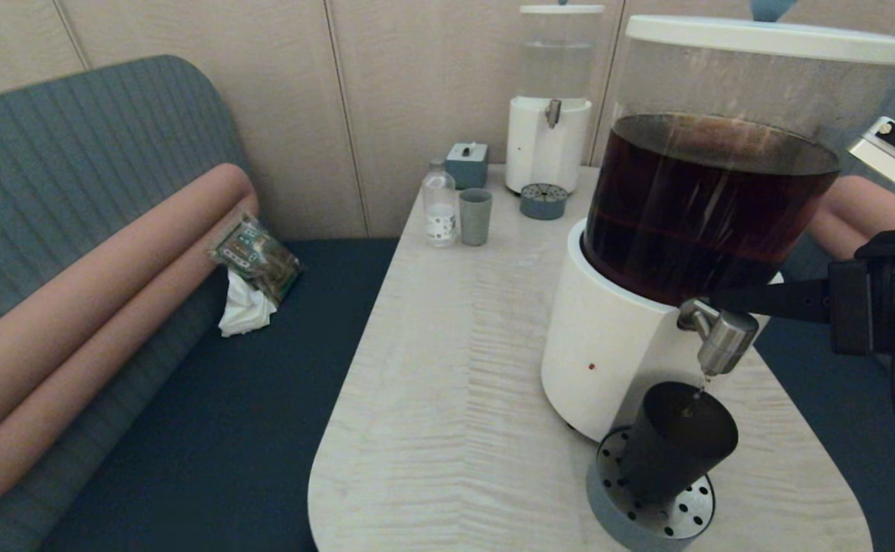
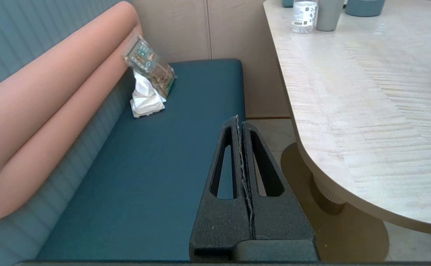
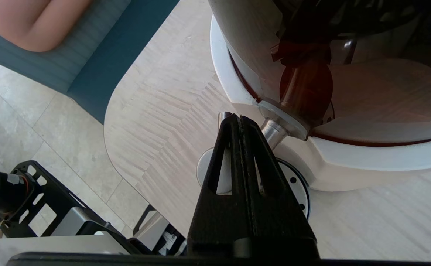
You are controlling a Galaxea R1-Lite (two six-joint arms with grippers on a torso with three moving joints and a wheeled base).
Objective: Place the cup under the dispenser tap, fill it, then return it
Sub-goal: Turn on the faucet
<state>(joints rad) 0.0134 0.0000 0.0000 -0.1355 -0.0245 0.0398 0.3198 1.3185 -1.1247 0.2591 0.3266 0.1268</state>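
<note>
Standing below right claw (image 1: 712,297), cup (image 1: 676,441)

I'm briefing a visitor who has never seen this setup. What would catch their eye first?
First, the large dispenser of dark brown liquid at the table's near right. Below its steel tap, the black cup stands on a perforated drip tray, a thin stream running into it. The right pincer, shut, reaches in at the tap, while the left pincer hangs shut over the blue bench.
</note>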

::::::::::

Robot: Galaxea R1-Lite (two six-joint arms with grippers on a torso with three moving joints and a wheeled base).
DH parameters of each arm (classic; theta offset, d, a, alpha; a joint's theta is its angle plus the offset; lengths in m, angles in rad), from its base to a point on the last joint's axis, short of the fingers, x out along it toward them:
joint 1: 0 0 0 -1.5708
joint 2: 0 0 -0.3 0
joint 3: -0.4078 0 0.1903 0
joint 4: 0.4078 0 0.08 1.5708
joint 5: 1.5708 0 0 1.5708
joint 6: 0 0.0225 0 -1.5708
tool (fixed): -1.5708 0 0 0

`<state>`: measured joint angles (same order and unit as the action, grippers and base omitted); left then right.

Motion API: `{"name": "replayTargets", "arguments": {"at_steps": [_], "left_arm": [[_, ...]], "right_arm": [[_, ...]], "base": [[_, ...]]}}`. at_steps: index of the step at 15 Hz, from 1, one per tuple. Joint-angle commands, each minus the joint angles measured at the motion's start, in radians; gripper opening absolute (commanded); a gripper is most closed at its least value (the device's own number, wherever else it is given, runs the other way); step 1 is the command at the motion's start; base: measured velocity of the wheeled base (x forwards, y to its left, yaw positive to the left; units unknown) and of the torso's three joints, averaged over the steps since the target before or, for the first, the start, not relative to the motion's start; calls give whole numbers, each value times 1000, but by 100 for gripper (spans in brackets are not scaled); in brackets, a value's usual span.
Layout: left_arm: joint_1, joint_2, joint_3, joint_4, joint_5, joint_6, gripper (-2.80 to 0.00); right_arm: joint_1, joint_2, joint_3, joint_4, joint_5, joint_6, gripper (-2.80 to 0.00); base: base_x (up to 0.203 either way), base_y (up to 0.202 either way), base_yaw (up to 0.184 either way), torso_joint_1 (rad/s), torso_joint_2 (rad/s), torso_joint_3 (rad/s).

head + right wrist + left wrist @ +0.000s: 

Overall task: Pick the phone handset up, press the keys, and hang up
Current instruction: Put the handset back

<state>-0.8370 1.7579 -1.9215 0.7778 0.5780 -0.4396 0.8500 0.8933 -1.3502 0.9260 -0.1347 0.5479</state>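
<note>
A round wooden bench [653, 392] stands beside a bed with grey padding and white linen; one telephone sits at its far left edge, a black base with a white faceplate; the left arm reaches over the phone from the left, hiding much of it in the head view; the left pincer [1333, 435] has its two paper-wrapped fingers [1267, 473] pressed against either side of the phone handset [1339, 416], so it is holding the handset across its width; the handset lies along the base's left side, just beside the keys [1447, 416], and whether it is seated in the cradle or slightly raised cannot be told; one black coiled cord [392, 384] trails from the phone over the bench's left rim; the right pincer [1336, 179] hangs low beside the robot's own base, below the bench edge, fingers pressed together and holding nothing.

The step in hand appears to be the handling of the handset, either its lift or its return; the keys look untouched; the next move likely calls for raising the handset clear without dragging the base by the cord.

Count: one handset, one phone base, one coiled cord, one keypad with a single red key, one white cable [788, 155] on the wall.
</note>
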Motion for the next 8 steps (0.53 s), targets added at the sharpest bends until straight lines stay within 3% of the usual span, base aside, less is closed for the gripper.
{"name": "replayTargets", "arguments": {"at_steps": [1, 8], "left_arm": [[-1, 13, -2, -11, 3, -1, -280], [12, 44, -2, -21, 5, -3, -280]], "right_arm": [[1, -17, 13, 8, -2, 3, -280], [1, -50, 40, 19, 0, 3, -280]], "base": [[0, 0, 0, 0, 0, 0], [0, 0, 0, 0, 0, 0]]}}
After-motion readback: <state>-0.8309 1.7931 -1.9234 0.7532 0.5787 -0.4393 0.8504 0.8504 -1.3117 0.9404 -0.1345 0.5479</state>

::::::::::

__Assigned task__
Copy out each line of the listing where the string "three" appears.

__Result of this task__
You are controlling a Galaxea R1-Lite (two six-joint arms with grippers on a torso with three moving joints and a wheeled base).
Robot: Galaxea R1-Lite (two six-joint arms with grippers on a torso with three moving joints and a wheeled base).
Motion API: `{"name": "replayTargets", "arguments": {"at_steps": [_], "left_arm": [[_, ...]], "right_arm": [[_, ...]], "base": [[_, ...]]}}`. at_steps: index of the step at 15 Hz, from 1, one per tuple. Joint-angle commands, each minus the joint angles measured at the motion's start, in radians; gripper opening absolute (commanded); a gripper is most closed at its least value (the device's own number, wherever else it is given, runs the other way); step 1 is the command at the motion's start; base: measured velocity of the wheeled base (x forwards, y to its left, yaw positive to the left; units unknown) and of the torso's three joints, averaged over the steps since the target before or, for the first, the start, not relative to the motion's start; calls give whole numbers, each value times 1000, but by 100 for gripper (spans in brackets are not scaled); in brackets, a value's usual span.

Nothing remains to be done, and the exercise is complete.